Exercise instructions:
Reproduce the listing in full, exactly as written, but without images.

--------

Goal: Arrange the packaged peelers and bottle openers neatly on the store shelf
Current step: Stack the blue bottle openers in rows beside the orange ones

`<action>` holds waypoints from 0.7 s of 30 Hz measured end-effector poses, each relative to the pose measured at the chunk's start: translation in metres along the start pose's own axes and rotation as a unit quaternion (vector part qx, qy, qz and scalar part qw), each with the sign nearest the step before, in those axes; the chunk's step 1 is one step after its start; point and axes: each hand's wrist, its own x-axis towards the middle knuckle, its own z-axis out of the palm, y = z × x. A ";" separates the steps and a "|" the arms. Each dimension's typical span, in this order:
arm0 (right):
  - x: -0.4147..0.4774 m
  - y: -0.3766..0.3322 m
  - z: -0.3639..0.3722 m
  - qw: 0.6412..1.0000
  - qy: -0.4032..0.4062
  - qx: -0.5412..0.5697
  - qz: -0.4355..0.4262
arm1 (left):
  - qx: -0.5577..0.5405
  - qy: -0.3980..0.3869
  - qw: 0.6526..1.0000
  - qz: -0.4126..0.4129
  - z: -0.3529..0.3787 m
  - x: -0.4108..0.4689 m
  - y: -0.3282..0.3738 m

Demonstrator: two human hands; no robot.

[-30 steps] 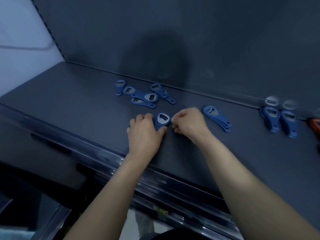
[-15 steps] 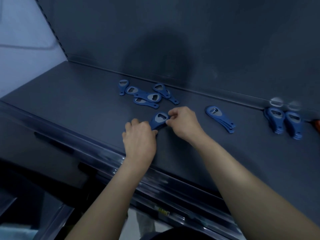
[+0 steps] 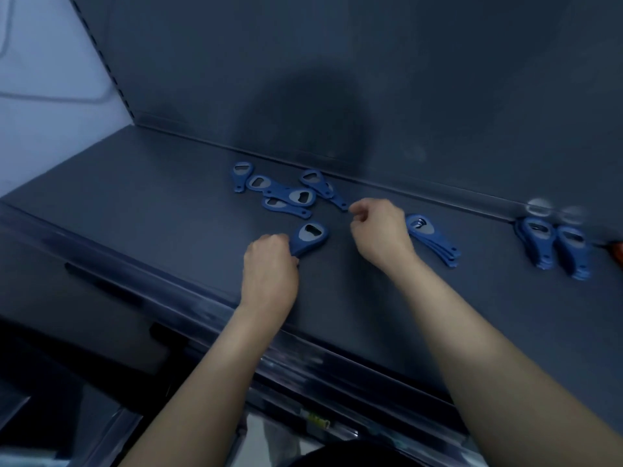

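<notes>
Matt shelf (image 3: 168,210); blue plastic bottle openers (image 3: 290,197)

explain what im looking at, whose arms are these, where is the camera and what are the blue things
No machine here: these are a person's two bare arms, filmed by one wide-angle camera worn on the head, looking down at a dark store shelf. Blue bottle openers lie on it: a loose pile near the back, a neat stack to the right, two more stacks farther right. The left hand grips an opener by its handle. The right hand, fingers loosely curled, holds nothing visible, close to the pile.
</notes>
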 end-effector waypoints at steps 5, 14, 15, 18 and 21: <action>-0.003 0.031 -0.030 0.976 0.117 -0.176 0.059 | -0.014 0.007 0.999 0.034 0.014 0.010 0.019; -0.020 0.073 -0.048 0.965 0.089 -0.189 0.158 | -0.057 -0.016 0.995 0.080 0.040 0.014 0.058; -0.021 0.074 -0.049 0.966 0.093 -0.182 0.156 | -0.059 -0.022 0.994 0.084 0.041 0.014 0.062; -0.023 0.074 -0.050 0.968 0.107 -0.163 0.160 | -0.053 -0.039 0.993 0.101 0.045 0.016 0.071; -0.026 0.076 -0.048 0.966 0.120 -0.162 0.160 | -0.050 -0.047 0.992 0.101 0.048 0.019 0.078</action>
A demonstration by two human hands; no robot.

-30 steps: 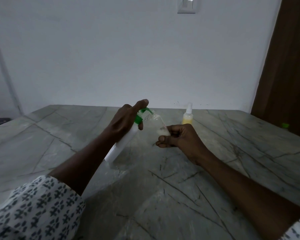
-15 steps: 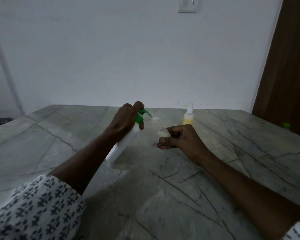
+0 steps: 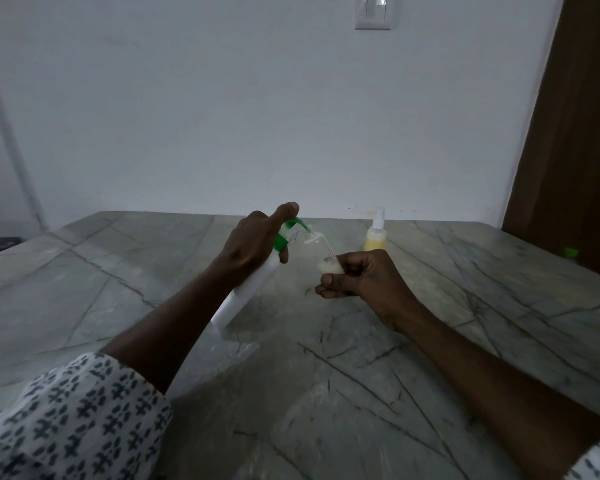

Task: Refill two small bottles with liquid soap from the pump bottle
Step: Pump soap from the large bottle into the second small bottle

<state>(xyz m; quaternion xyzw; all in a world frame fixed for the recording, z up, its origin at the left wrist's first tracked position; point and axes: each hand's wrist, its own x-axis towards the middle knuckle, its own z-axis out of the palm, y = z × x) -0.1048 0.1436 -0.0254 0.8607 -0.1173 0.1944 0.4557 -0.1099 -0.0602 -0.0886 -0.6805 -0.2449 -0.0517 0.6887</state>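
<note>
My left hand (image 3: 253,244) grips a white pump bottle (image 3: 246,289) with a green pump head (image 3: 290,226), tilted over the table, one raised finger above the pump. The green nozzle touches the mouth of a small clear bottle (image 3: 317,249) that my right hand (image 3: 361,277) holds tilted toward it. White soap sits in the small bottle's lower end. A second small bottle (image 3: 376,233) with yellow liquid and a white spray top stands upright on the table behind my right hand.
The grey marble table (image 3: 430,341) runs back to a white wall. A small green cap (image 3: 570,251) lies at the far right edge, beside a brown door (image 3: 575,133). A wall switch (image 3: 373,10) is high up.
The finger on the pump pressed down half a second ago and has risen again. The two bottles stay mouth to nozzle, hardly moved.
</note>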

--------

Output of the task:
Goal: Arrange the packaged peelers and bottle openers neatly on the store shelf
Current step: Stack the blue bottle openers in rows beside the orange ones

`<action>` holds waypoints from 0.7 s of 30 Hz measured end-effector poses, each relative to the pose measured at the chunk's start: translation in metres along the start pose's own axes and rotation as a unit quaternion (vector part qx, qy, qz and scalar part qw), each with the sign nearest the step before, in those axes; the chunk's step 1 is one step after its start; point and axes: each hand's wrist, its own x-axis towards the middle knuckle, its own z-axis out of the palm, y = z × x. A ";" separates the steps and a "|" the arms. Each dimension's typical span, in this order:
arm0 (right):
  - x: -0.4147..0.4774 m
  - y: -0.3766..0.3322 m
  - z: -0.3639..0.3722 m
  - qw: 0.6412..1.0000
  - qy: -0.4032..0.4062
  - qx: -0.5412..0.5697
  - qz: -0.4355..0.4262
arm1 (left):
  - qx: -0.5577..0.5405
  - qy: -0.3980..0.3869
  - qw: 0.6526..1.0000
  - qz: -0.4126..0.4129
  - z: -0.3529..0.3787 m
  - x: -0.4108..0.4689 m
  - y: -0.3282..0.3738 m

Demonstrator: two human hands; no robot.

[-30 steps] 
[-15 steps] 
[+0 steps] 

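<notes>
Matt shelf (image 3: 168,210); blue plastic bottle openers (image 3: 290,197)

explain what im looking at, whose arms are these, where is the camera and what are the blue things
No machine here: these are a person's two bare arms, filmed by one wide-angle camera worn on the head, looking down at a dark store shelf. Blue bottle openers lie on it: a loose pile near the back, a neat stack to the right, two more stacks farther right. The left hand grips an opener by its handle. The right hand, fingers loosely curled, holds nothing visible, close to the pile.
</notes>
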 end-effector waypoints at steps 5, 14, 15, 18 and 21: <action>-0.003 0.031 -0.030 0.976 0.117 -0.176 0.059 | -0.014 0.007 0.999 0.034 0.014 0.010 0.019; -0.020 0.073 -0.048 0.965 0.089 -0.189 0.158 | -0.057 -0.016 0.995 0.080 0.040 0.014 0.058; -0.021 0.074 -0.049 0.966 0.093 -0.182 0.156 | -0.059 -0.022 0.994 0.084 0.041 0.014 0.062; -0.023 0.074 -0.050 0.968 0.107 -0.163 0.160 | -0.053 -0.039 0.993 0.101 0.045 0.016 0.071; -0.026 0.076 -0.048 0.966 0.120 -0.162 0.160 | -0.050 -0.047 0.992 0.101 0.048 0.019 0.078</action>
A demonstration by two human hands; no robot.

-30 steps: 
-15 steps: 
+0 steps: 

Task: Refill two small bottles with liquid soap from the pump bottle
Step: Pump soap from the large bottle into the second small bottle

<state>(xyz m; quaternion xyzw; all in a world frame fixed for the recording, z up, its origin at the left wrist's first tracked position; point and axes: each hand's wrist, its own x-axis towards the middle knuckle, its own z-axis out of the palm, y = z × x) -0.1048 0.1436 -0.0254 0.8607 -0.1173 0.1944 0.4557 -0.1099 -0.0602 -0.0886 -0.6805 -0.2449 -0.0517 0.6887</state>
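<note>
My left hand (image 3: 253,244) grips a white pump bottle (image 3: 246,289) with a green pump head (image 3: 290,226), tilted over the table, one raised finger above the pump. The green nozzle touches the mouth of a small clear bottle (image 3: 317,249) that my right hand (image 3: 361,277) holds tilted toward it. White soap sits in the small bottle's lower end. A second small bottle (image 3: 376,233) with yellow liquid and a white spray top stands upright on the table behind my right hand.
The grey marble table (image 3: 430,341) runs back to a white wall. A small green cap (image 3: 570,251) lies at the far right edge, beside a brown door (image 3: 575,133). A wall switch (image 3: 373,10) is high up.
The finger on the pump pressed down half a second ago and has risen again. The two bottles stay mouth to nozzle, hardly moved.
</note>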

That finishes the output for this exercise.